### Exercise prompt
Only one stretch of the material below is wanted: everything from the line containing "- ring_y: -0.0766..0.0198" down to the line containing "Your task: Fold", both ends included. Repeat it exactly and skip the pictures.

====================

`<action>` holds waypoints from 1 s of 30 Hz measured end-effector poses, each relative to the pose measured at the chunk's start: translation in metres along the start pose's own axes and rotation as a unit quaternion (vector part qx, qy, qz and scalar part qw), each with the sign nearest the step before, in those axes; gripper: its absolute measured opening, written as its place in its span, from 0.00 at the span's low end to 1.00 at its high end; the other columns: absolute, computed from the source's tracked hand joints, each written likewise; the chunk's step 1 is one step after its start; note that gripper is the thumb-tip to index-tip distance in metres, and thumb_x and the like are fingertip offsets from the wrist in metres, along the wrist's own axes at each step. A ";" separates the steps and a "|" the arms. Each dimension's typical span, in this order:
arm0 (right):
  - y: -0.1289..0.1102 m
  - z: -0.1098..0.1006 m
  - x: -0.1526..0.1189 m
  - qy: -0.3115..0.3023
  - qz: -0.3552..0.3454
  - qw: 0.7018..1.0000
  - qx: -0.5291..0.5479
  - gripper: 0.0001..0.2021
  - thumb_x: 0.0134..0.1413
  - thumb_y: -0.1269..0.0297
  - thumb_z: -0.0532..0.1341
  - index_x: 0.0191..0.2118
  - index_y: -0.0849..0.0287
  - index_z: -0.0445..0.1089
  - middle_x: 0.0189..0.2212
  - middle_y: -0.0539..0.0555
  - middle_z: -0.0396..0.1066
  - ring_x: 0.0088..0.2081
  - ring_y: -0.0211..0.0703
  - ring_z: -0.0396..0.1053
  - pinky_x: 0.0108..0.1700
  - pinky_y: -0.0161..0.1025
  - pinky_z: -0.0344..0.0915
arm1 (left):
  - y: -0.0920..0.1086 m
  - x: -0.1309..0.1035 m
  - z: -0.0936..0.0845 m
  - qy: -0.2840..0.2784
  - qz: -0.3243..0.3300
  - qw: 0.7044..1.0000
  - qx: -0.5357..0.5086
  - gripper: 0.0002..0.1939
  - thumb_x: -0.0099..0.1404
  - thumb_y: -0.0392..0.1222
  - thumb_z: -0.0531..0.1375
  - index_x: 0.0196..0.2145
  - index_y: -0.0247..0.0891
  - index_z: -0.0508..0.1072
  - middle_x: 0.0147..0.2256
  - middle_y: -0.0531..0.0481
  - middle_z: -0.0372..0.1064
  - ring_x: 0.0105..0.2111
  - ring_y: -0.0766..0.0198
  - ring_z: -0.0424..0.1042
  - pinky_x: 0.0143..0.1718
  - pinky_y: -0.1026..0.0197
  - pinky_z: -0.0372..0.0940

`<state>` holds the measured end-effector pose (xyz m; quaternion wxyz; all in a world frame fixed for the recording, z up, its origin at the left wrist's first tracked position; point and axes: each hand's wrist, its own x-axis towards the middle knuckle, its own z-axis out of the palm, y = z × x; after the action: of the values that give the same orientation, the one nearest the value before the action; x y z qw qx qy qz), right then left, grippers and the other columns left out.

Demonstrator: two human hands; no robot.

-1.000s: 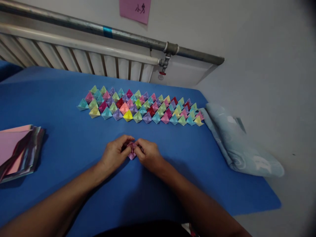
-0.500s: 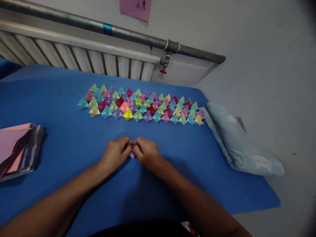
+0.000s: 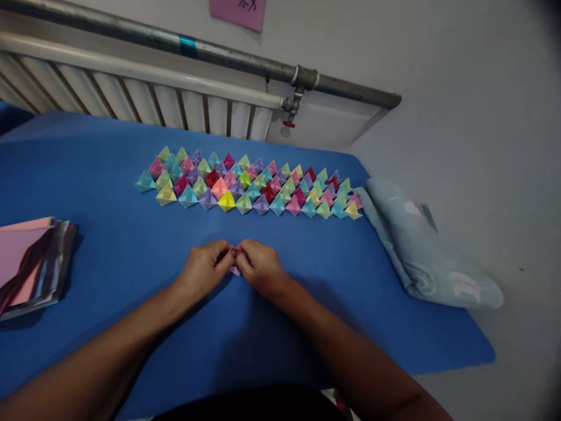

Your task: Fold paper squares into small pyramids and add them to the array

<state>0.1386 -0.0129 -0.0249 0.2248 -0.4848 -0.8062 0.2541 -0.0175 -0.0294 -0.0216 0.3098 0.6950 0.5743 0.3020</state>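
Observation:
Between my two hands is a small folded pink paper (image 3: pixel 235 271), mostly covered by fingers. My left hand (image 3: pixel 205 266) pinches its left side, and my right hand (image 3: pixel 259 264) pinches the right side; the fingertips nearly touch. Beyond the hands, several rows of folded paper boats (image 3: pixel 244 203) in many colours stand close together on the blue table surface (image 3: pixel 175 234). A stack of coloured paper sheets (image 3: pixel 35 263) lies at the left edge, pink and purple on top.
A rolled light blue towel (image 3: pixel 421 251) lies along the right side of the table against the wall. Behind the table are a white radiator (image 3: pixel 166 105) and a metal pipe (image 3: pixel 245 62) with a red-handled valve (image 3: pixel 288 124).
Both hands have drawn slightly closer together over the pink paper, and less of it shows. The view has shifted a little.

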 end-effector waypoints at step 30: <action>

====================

### Solution to this task
  - ring_y: -0.0766..0.0198
  - ring_z: -0.0424..0.1042
  - pinky_x: 0.0143..0.1718
  - pinky_y: -0.1026..0.0197
  - pinky_z: -0.0372..0.0940

`<state>` holds the measured end-effector pose (xyz m; quaternion wxyz; all in a world frame fixed for the recording, z up, its origin at the left wrist's first tracked position; point and axes: each hand's wrist, its own x-axis towards the middle knuckle, its own z-axis out of the palm, y = z × x; after the action: of the values that give the same orientation, the one nearest the value before the action; x y z qw qx qy qz), right then left, grippers and the other columns left out.

Demonstrator: two human hands; no robot.

-1.000s: 
-0.500s: 
+0.000s: 

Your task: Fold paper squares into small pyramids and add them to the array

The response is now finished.